Have you ever said, “I love you” to a friend? Someone not a spouse, girlfriend or boyfriend; not someone within Cupid’s target zone for you?

I myself can’t recall doing that – perhaps partly because I live in fear, professionally, of blurring boundaries, of someone misinterpreting my words – though have heard them spoken a time or two. And, let’s face it: our stinginess in using those words with friends is due to the fact that we live in such a highly sexualized, amorized society. (Amortized society?)

In our culture, the meaning of “love” in that three-word phrase “I love you” is almost exclusively limited to that of Eros. One heterosexual guy telling another, “I love you.” Whoa. You must be gay.

Perhaps it’s an obvious point then: that our culture has in many ways lost the art of friendship. And here I also need to make a distinction based on gender. It’s my observation (and thus certainly open to critique) that men often find it much more difficult to find friendship with other men, than is the case among females in their search for friendship.

Why is that? It’s striking that in the ancient world – the world of the Bible, and especially the ancient Greek-speaking world – the opposite was really the case. In the ancient world, love, the highest and most beautiful form, was that shared between men.

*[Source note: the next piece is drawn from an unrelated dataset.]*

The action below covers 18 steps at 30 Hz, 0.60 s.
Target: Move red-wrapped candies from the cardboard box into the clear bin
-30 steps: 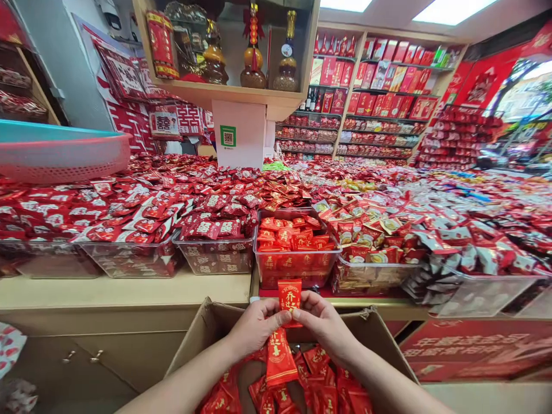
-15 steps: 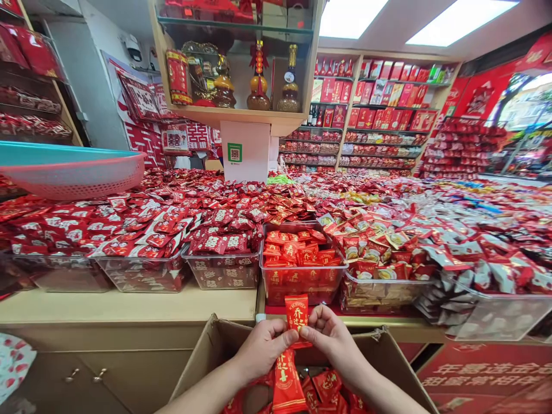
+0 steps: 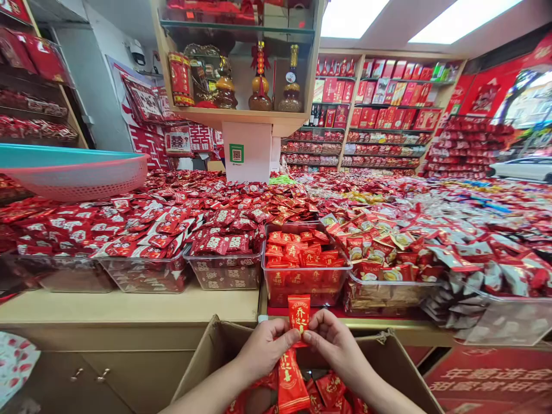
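The upper red packet is pinched between both hands.

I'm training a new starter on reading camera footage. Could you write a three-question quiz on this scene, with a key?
1. True or false: the left hand and the right hand both touch the upper red packet.
2. Where is the open cardboard box?
A. On the tall back shelves
B. Below the hands
C. Inside the pink basket
3. Fill in the missing word: the QR code on the white panel has a ____ border.

Key: 1 true; 2 B; 3 green.
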Tool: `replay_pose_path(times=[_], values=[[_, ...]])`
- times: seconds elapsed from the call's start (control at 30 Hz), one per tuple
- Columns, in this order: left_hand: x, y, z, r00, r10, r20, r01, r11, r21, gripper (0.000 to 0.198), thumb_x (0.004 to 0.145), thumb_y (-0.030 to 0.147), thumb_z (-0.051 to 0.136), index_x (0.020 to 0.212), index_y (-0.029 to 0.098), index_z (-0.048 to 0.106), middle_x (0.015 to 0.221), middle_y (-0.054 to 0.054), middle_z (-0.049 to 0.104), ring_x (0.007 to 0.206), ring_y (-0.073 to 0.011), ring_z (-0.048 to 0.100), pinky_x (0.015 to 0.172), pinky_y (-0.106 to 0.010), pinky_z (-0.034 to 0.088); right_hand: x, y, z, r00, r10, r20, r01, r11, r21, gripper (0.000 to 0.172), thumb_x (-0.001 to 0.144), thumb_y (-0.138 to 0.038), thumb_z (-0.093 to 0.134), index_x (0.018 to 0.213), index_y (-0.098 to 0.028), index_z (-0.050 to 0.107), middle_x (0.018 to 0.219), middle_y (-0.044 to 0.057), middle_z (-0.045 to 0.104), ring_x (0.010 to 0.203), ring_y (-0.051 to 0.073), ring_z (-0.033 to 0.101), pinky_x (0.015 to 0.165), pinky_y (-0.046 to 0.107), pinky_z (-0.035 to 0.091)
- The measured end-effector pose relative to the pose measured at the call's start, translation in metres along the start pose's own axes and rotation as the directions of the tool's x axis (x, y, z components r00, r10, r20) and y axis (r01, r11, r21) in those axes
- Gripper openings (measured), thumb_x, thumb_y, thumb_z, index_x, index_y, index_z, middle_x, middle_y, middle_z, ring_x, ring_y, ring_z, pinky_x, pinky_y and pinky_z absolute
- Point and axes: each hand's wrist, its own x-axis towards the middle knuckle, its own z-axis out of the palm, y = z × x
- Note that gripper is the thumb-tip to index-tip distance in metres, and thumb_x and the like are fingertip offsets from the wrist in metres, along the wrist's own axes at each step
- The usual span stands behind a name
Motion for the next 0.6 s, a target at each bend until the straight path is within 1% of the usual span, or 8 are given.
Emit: replay_pose_path(times=[0.1, 0.17, 0.27, 0.33, 0.43, 0.53, 0.6], values=[[0.0007, 0.001, -0.0008, 1.0, 0.01, -0.003, -0.01, 0.999, 0.05, 0.037, 0.072, 0.045, 0.048, 0.071, 0.01, 0.06, 0.062, 0.001, 0.054, 0.059, -0.0105, 0.042, 0.056, -0.02, 0.033, -0.0006, -0.0002, 0.0008, 1.0, 0.005, -0.003, -0.005, 1.0, -0.011, 0.028, 0.064, -0.034, 0.063, 0.067, -0.018, 0.04, 0.059, -0.005, 0.044, 0.053, 0.007, 0.039, 0.049, 0.02, 0.031], [0.0013, 0.0002, -0.0012, 1.0, -0.003, -0.011, 0.004, 0.997, 0.082, 0.038, 0.072, 0.046, 0.048, 0.068, 0.01, 0.06, 0.059, 0.001, 0.052, 0.057, -0.0098, 0.04, 0.054, -0.02, 0.032, -0.0009, 0.0006, 0.001, 1.0, 0.01, -0.001, -0.01, 1.0, -0.014, 0.028, 0.065, -0.034, 0.062, 0.067, -0.018, 0.04, 0.059, -0.005, 0.043, 0.052, 0.007, 0.038, 0.048, 0.02, 0.031], [0.0015, -0.0015, -0.0013, 0.999, -0.032, -0.017, 0.033, 0.996, 0.082, 0.039, 0.071, 0.046, 0.049, 0.071, 0.009, 0.06, 0.062, 0.0, 0.054, 0.059, -0.0104, 0.042, 0.055, -0.02, 0.033, -0.0011, 0.0007, 0.0007, 1.0, 0.017, -0.005, -0.017, 1.0, -0.014, 0.028, 0.065, -0.034, 0.062, 0.067, -0.018, 0.04, 0.058, -0.005, 0.043, 0.051, 0.006, 0.037, 0.047, 0.019, 0.03], [0.0011, -0.0021, -0.0015, 0.999, -0.042, 0.005, 0.041, 0.998, 0.041, 0.038, 0.07, 0.044, 0.051, 0.076, 0.008, 0.061, 0.068, -0.002, 0.057, 0.063, -0.0122, 0.046, 0.058, -0.021, 0.035, -0.0009, -0.0007, 0.0003, 1.0, 0.019, -0.01, -0.019, 1.0, -0.02, 0.028, 0.064, -0.036, 0.062, 0.068, -0.018, 0.04, 0.058, -0.005, 0.043, 0.051, 0.007, 0.038, 0.046, 0.019, 0.031], [0.0009, -0.003, -0.0025, 0.999, -0.009, 0.051, 0.012, 0.998, -0.066, 0.035, 0.068, 0.039, 0.056, 0.086, 0.01, 0.06, 0.08, -0.004, 0.061, 0.074, -0.015, 0.051, 0.068, -0.024, 0.038, -0.0001, -0.0032, -0.0011, 0.999, 0.012, -0.03, -0.013, 0.999, -0.032, 0.029, 0.063, -0.037, 0.062, 0.068, -0.018, 0.041, 0.061, -0.004, 0.044, 0.053, 0.008, 0.039, 0.047, 0.02, 0.033], [0.0016, -0.0063, -0.0044, 1.0, -0.012, -0.005, 0.011, 0.994, -0.109, 0.036, 0.065, 0.037, 0.06, 0.09, 0.011, 0.057, 0.08, -0.006, 0.062, 0.074, -0.0153, 0.053, 0.068, -0.025, 0.039, 0.0011, -0.0022, -0.0027, 0.999, 0.001, -0.046, -0.003, 0.999, -0.037, 0.028, 0.063, -0.038, 0.062, 0.069, -0.019, 0.042, 0.063, -0.004, 0.044, 0.053, 0.008, 0.039, 0.047, 0.02, 0.032], [0.0023, -0.0087, -0.0055, 0.999, -0.028, -0.019, 0.026, 0.993, -0.116, 0.038, 0.065, 0.038, 0.06, 0.091, 0.011, 0.057, 0.08, -0.006, 0.062, 0.074, -0.016, 0.054, 0.067, -0.026, 0.04, 0.0018, 0.0007, -0.0031, 1.0, 0.011, -0.028, -0.012, 0.999, -0.037, 0.028, 0.064, -0.038, 0.061, 0.069, -0.019, 0.042, 0.061, -0.004, 0.044, 0.052, 0.008, 0.038, 0.045, 0.019, 0.03]])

On Sunday, we will reflect on the kind of love denoted by the word Philia, or friendship-love. Philia is a love between equals, love that seeks the well-being of the other, love that seeks the excellence in the other, brings out the best in the other.

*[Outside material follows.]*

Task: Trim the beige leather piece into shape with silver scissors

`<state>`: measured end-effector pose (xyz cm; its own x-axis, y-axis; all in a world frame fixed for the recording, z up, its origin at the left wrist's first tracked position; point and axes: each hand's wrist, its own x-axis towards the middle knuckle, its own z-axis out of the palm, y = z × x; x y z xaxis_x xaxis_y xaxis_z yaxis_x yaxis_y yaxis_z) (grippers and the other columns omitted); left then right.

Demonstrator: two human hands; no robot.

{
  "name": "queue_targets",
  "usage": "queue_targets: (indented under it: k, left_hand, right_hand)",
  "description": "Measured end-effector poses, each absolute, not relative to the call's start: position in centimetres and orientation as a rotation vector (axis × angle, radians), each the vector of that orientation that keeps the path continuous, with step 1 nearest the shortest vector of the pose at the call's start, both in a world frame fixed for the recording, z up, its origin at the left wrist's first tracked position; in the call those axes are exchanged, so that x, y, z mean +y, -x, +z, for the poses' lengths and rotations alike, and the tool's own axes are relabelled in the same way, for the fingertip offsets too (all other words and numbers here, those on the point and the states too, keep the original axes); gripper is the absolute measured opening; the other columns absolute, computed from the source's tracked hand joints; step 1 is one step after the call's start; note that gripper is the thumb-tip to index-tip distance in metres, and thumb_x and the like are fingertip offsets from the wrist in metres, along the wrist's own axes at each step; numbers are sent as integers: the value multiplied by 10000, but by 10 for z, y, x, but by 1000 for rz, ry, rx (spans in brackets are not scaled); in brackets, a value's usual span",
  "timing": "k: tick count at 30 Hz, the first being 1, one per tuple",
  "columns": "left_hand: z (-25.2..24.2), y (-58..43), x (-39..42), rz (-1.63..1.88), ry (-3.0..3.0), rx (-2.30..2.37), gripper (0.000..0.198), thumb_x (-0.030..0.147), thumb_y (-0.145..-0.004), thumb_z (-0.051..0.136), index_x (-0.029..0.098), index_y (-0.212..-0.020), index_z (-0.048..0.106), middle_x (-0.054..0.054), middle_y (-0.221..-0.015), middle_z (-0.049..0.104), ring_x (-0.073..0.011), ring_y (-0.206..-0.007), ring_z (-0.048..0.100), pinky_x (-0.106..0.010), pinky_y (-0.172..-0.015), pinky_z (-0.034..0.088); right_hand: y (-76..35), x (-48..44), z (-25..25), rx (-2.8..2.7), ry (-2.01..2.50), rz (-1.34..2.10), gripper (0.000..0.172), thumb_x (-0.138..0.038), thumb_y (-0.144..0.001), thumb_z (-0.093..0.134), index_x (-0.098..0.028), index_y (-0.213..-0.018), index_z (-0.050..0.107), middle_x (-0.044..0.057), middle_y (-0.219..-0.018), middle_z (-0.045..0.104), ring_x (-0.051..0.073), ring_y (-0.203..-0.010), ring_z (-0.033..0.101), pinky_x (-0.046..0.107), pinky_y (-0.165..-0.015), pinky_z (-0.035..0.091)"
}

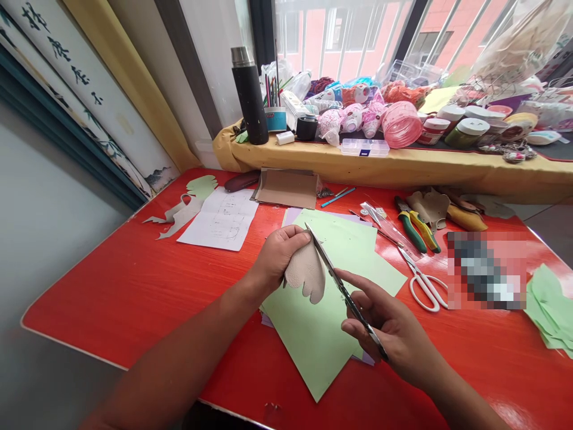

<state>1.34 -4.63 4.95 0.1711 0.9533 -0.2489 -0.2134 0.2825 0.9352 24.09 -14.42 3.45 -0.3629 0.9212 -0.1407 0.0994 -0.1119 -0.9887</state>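
Between the thumb and fingers of my left hand (282, 254) is a beige scalloped piece (308, 273), its lobed edge hanging down. My right hand (380, 322) holds a pair of dark-handled scissors (342, 289), angled up and to the left. The scissors' tips are at the top of the beige piece, close to my left fingertips. Whether the blades touch the piece is hard to tell. Beneath both hands lie light green sheets (313, 358), with purple paper showing at their edges.
White-handled scissors (427, 286), green-yellow pliers (416, 224) and green paper pieces (553, 304) lie to the right on the red table (111, 286). A marked white sheet (219, 218) and beige scraps (181, 215) lie left. The sill behind holds a black flask (250, 98) and jars (468, 131).
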Motion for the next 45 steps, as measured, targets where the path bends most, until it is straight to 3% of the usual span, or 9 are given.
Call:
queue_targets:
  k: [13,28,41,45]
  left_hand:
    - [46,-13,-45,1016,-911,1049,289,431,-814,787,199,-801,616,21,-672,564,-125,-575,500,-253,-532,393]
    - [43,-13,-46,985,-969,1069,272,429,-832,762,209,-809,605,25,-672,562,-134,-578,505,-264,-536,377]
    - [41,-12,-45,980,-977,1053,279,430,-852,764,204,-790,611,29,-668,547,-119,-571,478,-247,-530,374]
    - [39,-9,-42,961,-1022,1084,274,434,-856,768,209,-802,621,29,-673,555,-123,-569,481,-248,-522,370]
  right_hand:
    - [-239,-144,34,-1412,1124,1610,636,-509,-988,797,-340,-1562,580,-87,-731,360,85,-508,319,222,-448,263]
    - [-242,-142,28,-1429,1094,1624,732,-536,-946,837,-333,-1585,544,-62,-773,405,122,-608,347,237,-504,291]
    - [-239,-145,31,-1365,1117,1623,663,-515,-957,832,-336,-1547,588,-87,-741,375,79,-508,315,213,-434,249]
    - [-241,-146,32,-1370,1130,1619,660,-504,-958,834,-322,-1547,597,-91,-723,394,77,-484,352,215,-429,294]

Have you ever been with someone in whose presence you feel all those qualities in yourself you think to be most valuable? When I’m with, let’s say, Jim, or Sally – I feel smart, and funny, and at ease; I feel most myself. This is the experience of Philia. And we clearly know its opposite too – those in whose presence you feel inadequate, dumb, cut to size and worse-than.

Philia is valuable to knowing who we are; toward becoming who we are meant to be. The ancient Greeks especially knew the value of this kind of friendship love. On Sunday, I’ll speak a bit about Aristotle, and his book the Nicomachean Ethics, in which he writes about how friendship is a means toward attaining virtue.

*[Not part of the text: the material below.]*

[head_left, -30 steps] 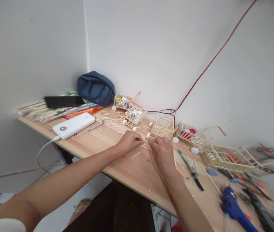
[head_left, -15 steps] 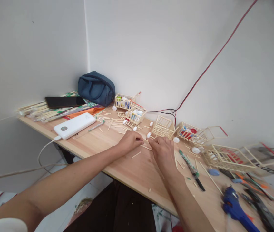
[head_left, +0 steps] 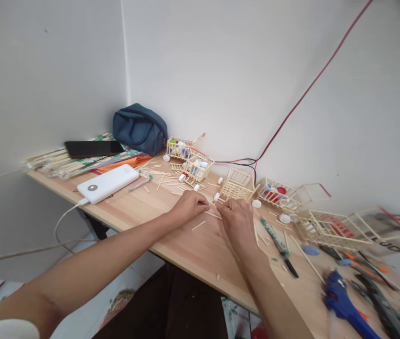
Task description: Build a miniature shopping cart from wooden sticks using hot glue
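My left hand (head_left: 190, 206) is closed in a pinch above the middle of the table. Opposite it, my right hand (head_left: 236, 217) pinches too, its fingertips a short way from the left ones. Whatever lies between the fingers is too small and hidden to name. Just below them lies a thin wooden stick (head_left: 214, 215), and a second short stick (head_left: 198, 225) is nearer me. Right behind my right hand stands a small basket of wooden sticks (head_left: 237, 181), partly covered by its knuckles. White wheels (head_left: 216, 196) sit by that basket.
Small stick carts (head_left: 199, 167) with white wheels line the wall; another cart (head_left: 281, 194) stands right. A utility knife (head_left: 280, 247), a blue glue gun (head_left: 343, 299) and black scissors (head_left: 380, 301) lie right. Left are a white power bank (head_left: 110, 183), a phone (head_left: 94, 149) and a blue pouch (head_left: 140, 128).
The view has shifted very slightly. Both hands keep the same pinched pose at the same place, and nothing on the table has visibly moved.
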Available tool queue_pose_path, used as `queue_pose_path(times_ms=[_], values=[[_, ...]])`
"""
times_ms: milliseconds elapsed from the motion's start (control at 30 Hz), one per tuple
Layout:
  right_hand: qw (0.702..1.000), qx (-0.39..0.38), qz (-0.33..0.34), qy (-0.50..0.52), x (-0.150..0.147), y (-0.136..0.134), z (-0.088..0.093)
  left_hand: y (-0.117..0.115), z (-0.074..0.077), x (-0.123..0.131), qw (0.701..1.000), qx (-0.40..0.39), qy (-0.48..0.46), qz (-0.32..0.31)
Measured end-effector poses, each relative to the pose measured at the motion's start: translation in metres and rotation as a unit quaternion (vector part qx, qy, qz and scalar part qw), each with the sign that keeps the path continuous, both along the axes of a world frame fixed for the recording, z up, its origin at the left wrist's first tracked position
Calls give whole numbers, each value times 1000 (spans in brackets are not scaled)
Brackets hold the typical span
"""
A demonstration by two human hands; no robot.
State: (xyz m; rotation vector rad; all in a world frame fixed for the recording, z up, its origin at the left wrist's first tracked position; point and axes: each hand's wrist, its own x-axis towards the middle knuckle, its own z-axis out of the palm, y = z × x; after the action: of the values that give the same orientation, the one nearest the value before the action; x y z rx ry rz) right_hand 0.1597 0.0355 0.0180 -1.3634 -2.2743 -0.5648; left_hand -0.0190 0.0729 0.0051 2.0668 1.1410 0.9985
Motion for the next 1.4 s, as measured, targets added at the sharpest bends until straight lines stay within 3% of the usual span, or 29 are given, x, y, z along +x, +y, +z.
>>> queue_pose_path(times_ms=[1400], values=[[1000,14,0,10,-1,2,-2,2,-2,-1,1000,9,21,1]])
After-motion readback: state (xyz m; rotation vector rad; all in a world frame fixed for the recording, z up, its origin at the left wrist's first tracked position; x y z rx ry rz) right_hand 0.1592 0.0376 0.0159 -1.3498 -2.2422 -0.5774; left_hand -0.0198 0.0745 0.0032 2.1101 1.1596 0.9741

And of course, Sunday’s sermon will be a scriptural exploration about the topic: how do we see our need for friendship in light of the friendship of Christ: the God-man, come down to us, who doesn’t demand to be called master, but wants us to call him friend.

Are we hungry for this kind of friendship? Is there a gender difference? Has anyone ever said “I love you” to you – not as a lover, but a friend? Love to hear your reflections on this. And would love some good material for the sermon.

Jeff

PS – Some other stuff to check out if you are interested in the subject – in particular, movies. Judd Apatow has now created his own genre of movies, and a new “term” for them: “bromance.” Check out Superbad, or his more recent I Love You Man. (I’ve seen the former but not the latter). Also, the previously-featured Big Kahuna is really about Philia. You must see it if you have not….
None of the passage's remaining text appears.